I would be interested in your response to the above speculations.

John Craig

Addendum C: Why ALL politicians need better advice, and what is needed for them to get it

Why ALL politicians need better advice, and what is needed for them to get it - email sent 7/2/12

Rob Burgess
Business Spectator

RE: The 'real' Julia needs new advisors, Business Spectator, 7/2/12

Your article suggested that there are deficiencies in the advice that Australia’s current prime minister is receiving. However she is anything but alone in this respect. Moreover the problem seems to be structural rather than being the fault of a few particular individuals (ie those deficiencies arguably reflect weaknesses in the institutional support to Australia’s political system both inside and outside the public sector).
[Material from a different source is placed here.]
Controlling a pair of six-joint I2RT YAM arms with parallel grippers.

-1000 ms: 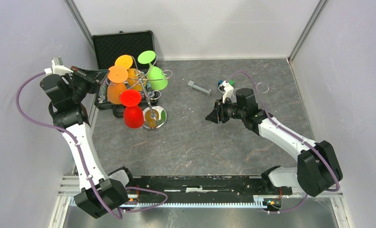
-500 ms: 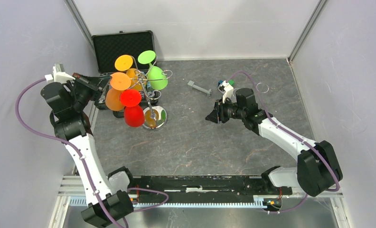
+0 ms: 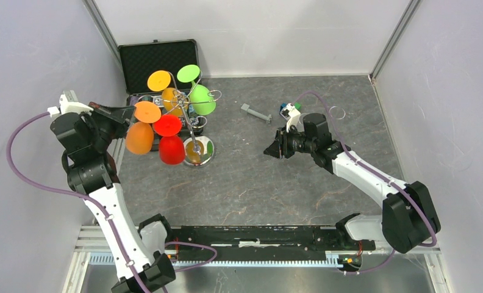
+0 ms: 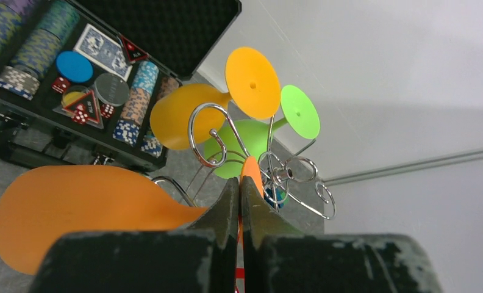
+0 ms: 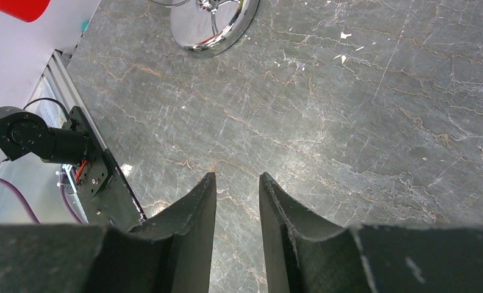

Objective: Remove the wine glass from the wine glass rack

Ms Gillard assumed the role of prime minister because she had argued successfully that a change in leader was necessary because ‘the government had lost its way’. However it seems that the Government’s ‘way remains lost’, and few seem to believe that the Opposition has ‘found its way’.

Some suggestions about the nature of the structural problems that make it hard for Australian’s elected representatives to ‘find their way’ and what might be done to improve the situation are in The Need for Nation Building and A Nation Building Agenda (which are sections added in 2008 to Australia's Governance Crisis and the Need for Nation Building, 2003+).